*Aim of the exercise*
Provide the material again, with every line intact and exact.

[[ Information provided open ]]

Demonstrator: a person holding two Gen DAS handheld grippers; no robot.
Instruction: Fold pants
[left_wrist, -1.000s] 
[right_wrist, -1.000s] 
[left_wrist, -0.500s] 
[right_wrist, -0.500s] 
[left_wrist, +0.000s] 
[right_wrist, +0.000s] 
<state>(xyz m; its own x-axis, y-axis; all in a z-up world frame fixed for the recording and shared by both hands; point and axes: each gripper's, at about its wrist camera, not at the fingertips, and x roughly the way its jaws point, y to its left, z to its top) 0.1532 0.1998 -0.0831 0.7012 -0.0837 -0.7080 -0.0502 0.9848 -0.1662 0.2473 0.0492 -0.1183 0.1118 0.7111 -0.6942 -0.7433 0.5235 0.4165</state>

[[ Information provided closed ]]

*Answer*
Demonstrator: a person holding two Gen DAS handheld grippers; no robot.
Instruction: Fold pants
[left_wrist, -1.000s] 
[right_wrist, -1.000s] 
[left_wrist, -0.500s] 
[right_wrist, -0.500s] 
[left_wrist, +0.000s] 
[right_wrist, +0.000s] 
<state>(xyz m; its own x-axis, y-axis; all in a z-up world frame fixed for the recording and shared by both hands; point and axes: each gripper's, at about its wrist camera, not at the fingertips, and x roughly the way its jaws point, y to its left, z to its top) 0.1532 0.1998 -0.0831 0.7012 -0.0837 -0.7080 -0.0502 0.9848 -0.1662 0.2473 0.0492 -0.1183 0.1118 0.7111 -0.6942 -0.7433 0.5235 0.4165</state>

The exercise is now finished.